350 Millionen Euro zugunsten der Luftverkehrsindustrie
Neben dem Industriestrompreis soll eine Strategie zum Bau neuer Gaskraftwerke kommen: Im nächsten Jahr sollten Leistungen im Umfang von acht Gigawatt ausgeschrieben werden, die bis 2031 in Betrieb gehen sollten. Die Vorhaben waren bereits grundsätzlich bekannt. Merz sprach von wichtigen Bausteinen der Energiepolitik. “Alle Signale deuten darauf hin, dass wir mit Zustimmung der EU-Kommission rechnen können”, zitiert die Nachrichtenagentur Reuters Merz.
Merz teilte auch mit, zum 1. Juli solle die Ticketsteuer im Luftverkehr sinken. Er sprach von einer Größenordnung von etwa 350 Millionen Euro zugunsten der Luftverkehrsindustrie in Deutschland. Wenn es damit Steuerausfälle geben sollte, würden diese in Verkehrsetat verbucht.

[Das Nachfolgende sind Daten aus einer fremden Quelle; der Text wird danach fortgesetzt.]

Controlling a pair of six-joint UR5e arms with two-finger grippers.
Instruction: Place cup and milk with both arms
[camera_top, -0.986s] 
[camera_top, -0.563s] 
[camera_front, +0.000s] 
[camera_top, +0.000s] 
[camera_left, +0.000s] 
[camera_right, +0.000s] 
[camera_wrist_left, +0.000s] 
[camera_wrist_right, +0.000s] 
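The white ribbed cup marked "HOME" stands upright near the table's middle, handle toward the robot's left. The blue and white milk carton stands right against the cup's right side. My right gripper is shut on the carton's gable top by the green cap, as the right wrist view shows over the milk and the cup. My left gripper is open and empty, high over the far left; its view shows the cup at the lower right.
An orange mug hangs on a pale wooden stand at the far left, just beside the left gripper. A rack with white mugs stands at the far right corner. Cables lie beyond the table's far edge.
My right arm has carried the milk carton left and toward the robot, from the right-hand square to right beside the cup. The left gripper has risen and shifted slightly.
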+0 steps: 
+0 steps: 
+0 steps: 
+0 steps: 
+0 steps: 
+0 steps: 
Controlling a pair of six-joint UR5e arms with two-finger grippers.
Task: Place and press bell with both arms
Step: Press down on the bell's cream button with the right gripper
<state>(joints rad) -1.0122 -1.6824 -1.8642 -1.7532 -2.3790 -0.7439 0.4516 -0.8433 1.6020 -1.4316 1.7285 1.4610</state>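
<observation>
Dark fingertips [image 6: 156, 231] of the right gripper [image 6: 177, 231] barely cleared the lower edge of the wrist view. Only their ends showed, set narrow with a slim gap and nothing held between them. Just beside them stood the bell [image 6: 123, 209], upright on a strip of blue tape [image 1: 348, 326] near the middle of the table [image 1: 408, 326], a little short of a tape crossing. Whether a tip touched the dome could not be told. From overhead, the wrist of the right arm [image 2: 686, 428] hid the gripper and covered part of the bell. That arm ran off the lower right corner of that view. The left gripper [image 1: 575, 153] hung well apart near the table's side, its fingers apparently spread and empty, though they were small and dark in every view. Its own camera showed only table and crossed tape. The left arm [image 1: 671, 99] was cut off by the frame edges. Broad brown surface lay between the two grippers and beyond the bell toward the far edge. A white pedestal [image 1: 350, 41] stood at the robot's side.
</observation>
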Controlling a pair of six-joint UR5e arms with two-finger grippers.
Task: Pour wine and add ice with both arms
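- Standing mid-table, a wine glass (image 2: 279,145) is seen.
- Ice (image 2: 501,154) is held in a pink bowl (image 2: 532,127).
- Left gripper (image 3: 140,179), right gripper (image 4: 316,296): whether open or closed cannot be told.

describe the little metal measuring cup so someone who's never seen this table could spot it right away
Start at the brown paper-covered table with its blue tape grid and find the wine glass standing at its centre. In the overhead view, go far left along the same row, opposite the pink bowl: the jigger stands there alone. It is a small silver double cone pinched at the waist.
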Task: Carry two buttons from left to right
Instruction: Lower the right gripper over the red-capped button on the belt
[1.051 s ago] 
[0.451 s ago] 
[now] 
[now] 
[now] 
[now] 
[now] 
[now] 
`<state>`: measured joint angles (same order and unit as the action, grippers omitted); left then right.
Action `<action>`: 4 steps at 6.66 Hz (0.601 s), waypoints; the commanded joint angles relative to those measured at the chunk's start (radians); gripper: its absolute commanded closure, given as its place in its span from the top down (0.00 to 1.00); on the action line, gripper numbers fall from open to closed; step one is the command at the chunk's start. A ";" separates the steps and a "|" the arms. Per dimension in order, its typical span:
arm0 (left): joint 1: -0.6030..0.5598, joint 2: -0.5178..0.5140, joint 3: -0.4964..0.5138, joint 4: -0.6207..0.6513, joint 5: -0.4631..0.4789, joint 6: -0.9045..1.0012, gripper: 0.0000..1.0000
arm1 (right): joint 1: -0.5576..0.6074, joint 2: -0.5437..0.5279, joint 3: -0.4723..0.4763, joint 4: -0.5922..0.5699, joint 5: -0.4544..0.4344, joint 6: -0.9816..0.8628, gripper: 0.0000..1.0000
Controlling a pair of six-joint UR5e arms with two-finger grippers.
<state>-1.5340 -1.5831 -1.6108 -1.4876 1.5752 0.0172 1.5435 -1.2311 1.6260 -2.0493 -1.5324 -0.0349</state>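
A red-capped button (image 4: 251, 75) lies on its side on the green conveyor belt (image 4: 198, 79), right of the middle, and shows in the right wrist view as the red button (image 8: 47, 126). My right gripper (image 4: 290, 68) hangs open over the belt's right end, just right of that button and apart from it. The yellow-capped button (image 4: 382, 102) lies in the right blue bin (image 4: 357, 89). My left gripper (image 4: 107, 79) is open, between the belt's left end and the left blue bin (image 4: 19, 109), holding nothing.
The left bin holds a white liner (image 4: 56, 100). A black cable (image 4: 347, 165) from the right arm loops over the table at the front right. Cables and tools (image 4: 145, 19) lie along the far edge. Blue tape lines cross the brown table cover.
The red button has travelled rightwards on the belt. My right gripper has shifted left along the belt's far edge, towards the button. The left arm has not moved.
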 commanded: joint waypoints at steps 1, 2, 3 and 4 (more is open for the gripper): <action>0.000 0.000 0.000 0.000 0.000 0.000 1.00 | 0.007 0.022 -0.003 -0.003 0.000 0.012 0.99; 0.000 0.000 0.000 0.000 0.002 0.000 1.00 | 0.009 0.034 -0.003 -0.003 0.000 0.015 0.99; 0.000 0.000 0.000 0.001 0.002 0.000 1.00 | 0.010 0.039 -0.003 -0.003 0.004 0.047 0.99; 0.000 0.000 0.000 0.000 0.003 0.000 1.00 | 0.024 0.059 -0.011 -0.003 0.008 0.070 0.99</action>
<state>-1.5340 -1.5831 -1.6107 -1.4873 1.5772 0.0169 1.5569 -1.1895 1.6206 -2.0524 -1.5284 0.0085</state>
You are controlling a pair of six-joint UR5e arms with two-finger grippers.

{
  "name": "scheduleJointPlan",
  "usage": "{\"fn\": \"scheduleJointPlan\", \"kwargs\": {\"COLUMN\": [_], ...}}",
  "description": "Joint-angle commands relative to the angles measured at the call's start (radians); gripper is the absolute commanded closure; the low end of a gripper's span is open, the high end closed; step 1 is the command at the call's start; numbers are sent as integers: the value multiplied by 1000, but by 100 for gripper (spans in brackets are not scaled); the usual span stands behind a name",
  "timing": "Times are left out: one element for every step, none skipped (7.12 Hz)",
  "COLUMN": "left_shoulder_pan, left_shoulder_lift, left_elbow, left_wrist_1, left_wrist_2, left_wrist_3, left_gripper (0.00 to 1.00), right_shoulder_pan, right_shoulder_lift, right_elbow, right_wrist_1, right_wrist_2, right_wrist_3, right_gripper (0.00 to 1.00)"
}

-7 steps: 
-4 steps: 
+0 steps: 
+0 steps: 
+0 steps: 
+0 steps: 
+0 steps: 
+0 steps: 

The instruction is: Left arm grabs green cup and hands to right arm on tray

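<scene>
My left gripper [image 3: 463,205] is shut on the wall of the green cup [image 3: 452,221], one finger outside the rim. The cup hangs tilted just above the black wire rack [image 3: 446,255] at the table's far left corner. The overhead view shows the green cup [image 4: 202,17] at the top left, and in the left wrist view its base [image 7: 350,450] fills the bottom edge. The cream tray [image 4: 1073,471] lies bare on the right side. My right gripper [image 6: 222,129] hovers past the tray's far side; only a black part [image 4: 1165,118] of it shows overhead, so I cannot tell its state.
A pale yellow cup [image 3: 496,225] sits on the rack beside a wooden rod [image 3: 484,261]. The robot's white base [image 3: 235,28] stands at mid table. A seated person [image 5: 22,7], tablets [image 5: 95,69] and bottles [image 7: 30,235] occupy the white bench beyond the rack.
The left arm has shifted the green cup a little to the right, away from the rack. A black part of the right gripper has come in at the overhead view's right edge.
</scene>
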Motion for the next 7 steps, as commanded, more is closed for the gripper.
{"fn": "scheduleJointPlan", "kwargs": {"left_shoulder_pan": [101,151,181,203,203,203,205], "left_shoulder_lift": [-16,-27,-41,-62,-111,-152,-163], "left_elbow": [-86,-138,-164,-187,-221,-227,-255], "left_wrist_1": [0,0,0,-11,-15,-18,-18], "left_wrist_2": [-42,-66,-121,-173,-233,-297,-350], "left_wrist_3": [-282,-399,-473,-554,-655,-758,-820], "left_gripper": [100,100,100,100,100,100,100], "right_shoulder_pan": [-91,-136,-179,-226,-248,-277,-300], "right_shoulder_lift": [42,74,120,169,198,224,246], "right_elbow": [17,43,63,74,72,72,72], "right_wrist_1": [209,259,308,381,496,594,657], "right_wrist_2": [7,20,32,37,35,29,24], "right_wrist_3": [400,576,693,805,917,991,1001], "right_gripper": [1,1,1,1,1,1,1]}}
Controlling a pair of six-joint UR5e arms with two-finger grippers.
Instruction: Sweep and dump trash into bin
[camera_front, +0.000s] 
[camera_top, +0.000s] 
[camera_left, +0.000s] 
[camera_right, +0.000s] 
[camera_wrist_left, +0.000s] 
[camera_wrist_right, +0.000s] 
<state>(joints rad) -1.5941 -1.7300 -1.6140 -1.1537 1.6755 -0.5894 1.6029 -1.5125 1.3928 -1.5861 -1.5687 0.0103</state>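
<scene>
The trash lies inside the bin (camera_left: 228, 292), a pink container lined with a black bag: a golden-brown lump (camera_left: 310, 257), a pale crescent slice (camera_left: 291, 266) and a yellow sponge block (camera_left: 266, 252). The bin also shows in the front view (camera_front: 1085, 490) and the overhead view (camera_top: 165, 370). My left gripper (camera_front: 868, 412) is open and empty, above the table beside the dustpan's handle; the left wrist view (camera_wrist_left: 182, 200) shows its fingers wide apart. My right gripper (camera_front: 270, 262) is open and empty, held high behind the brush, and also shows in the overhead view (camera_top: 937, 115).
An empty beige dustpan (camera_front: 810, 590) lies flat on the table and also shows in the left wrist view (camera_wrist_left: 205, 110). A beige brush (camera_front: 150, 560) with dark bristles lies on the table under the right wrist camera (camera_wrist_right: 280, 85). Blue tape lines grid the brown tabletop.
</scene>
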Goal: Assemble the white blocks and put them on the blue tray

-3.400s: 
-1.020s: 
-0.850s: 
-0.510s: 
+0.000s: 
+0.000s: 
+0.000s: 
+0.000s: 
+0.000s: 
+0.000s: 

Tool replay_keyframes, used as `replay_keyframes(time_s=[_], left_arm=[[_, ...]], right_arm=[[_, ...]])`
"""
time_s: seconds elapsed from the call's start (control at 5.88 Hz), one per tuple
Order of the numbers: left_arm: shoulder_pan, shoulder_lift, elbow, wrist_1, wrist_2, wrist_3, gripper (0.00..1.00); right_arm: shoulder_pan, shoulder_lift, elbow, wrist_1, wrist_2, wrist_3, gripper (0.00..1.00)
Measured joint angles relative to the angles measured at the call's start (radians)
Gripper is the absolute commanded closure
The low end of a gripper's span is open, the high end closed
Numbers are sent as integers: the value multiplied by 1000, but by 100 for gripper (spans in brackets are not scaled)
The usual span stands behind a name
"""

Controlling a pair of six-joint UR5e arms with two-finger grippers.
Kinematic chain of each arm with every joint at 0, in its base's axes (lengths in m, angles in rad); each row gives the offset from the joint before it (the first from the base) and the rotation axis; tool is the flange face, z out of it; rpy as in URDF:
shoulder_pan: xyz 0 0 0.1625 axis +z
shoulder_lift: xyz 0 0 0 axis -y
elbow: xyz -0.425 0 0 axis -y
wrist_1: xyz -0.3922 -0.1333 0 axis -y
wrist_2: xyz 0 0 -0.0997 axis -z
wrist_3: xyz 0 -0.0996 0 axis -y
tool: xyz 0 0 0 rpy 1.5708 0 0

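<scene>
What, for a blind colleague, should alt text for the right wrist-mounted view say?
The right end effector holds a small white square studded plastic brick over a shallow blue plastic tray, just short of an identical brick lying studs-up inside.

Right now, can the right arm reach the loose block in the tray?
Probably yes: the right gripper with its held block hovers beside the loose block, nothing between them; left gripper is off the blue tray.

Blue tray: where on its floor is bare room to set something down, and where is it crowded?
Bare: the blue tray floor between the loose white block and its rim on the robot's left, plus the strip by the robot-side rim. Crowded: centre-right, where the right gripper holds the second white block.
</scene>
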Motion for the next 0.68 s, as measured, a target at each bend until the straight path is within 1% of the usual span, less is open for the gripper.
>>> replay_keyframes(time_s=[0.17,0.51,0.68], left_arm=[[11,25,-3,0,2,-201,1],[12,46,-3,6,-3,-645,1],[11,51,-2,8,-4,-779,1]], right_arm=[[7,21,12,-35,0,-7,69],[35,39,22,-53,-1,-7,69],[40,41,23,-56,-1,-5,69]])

Die geplante Senkung der Ticketsteuer nannte CSU-Chef Söder “ein klares Signal, dass Fliegen in Deutschland wettbewerbsfähig ist.”
Im Mai 2024 wurde die Luftverkehrsteuer deutlich erhöht. Das verteuert potenziell Passagierflüge von deutschen Flughäfen. Im Koalitionsvertrag hatten CDU, CSU und SPD angekündigt, die Erhöhung zurückzunehmen. Dies war bisher unter Hinweis auf knappe Kassen nicht passiert.